[What to do] After locating the line that contains "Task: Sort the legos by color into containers" in the data below, set down exactly that line and each one after it through the line that contains "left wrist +", and nothing more.

[Records to process]

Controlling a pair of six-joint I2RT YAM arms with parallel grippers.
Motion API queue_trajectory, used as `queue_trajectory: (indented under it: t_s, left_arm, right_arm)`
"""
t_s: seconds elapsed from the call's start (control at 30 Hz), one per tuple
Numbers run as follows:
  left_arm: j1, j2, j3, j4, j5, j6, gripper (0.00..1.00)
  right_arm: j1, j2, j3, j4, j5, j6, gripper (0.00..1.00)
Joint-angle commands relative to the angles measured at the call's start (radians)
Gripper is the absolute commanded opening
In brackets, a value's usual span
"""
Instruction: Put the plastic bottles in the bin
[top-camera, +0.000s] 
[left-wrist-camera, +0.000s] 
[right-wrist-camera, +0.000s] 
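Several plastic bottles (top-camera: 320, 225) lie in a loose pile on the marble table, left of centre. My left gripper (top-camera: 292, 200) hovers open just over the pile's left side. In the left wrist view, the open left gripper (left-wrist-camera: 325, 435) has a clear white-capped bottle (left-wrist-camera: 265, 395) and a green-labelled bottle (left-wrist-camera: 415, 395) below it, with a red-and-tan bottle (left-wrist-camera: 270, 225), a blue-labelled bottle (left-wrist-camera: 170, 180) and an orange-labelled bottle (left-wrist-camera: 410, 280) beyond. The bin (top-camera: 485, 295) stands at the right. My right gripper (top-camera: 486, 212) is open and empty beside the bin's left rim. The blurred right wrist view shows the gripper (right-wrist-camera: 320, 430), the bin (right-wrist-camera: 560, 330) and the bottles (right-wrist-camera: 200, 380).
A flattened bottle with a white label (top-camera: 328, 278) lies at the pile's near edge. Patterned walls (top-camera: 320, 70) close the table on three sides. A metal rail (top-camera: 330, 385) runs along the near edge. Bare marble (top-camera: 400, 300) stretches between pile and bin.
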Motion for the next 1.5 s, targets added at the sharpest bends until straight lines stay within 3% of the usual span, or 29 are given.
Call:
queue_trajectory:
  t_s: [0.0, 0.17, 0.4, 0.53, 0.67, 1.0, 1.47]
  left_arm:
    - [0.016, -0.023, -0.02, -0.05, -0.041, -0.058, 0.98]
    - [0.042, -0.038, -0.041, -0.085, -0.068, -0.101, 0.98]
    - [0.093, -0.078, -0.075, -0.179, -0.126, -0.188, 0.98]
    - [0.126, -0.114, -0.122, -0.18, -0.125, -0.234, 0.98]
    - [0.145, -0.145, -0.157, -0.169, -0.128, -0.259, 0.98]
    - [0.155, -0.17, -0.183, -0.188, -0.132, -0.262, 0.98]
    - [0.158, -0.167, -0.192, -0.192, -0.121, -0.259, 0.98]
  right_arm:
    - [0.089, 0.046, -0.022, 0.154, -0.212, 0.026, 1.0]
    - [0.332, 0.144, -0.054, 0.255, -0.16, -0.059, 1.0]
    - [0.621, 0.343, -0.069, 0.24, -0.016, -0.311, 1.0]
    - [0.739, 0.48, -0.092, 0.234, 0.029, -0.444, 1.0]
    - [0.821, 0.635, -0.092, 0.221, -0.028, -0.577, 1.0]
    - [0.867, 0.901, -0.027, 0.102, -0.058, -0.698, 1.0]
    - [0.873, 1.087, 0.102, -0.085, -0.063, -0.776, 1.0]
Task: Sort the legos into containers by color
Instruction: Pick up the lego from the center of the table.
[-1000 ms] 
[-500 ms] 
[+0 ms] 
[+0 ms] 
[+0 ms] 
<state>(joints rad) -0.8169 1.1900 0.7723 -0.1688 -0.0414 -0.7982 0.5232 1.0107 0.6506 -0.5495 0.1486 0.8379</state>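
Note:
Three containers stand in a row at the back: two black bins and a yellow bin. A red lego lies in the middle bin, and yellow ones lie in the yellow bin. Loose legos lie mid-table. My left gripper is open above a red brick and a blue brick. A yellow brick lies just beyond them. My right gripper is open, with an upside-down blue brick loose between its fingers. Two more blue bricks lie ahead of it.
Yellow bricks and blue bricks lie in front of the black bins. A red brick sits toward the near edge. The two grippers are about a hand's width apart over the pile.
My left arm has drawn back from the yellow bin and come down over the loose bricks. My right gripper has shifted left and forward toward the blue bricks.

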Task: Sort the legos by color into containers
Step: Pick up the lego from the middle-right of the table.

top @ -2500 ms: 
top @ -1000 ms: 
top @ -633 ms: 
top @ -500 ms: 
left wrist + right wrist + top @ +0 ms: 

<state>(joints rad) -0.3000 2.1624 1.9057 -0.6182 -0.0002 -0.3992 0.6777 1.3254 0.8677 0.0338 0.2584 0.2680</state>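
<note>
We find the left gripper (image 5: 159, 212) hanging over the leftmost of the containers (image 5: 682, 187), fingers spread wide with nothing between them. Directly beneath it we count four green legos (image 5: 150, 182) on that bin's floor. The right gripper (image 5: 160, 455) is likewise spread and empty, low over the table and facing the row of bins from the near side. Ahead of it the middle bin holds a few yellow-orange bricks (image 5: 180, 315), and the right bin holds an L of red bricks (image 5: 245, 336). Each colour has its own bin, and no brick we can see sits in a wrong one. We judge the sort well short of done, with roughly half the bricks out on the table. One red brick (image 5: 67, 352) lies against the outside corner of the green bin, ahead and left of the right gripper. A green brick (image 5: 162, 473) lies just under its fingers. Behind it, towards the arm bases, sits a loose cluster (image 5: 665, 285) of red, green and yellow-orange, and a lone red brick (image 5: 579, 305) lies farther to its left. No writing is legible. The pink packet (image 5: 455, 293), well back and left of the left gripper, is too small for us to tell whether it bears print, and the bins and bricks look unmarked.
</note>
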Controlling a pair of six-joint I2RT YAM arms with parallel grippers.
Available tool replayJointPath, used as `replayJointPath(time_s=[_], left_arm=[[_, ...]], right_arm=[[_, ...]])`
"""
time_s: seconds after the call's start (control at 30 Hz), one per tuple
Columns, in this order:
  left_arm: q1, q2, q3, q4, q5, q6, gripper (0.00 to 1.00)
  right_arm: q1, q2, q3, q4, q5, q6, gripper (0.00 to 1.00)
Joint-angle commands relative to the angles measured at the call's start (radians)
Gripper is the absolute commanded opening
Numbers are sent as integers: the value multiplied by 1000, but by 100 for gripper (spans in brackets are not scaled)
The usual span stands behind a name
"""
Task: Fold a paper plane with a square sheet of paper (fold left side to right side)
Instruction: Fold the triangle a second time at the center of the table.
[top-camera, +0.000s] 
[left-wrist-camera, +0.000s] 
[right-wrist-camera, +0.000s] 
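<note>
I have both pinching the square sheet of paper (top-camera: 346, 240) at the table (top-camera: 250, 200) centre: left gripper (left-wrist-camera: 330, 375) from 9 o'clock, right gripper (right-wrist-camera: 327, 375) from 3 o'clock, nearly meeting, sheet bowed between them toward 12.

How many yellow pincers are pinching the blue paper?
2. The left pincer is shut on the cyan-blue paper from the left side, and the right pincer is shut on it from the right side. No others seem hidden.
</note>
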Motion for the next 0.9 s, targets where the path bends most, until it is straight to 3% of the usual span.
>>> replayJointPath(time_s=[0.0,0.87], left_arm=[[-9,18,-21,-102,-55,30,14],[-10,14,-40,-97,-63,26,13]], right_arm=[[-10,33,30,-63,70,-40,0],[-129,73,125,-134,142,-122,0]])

[Your solution]
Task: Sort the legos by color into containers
Step: Pick up the lego from the middle-right of the table.

top @ -2500 ms: 
top @ -1000 ms: 
top @ -633 ms: 
top @ -500 ms: 
left wrist + right wrist + top @ +0 ms: 

That's the answer, with nothing more to add.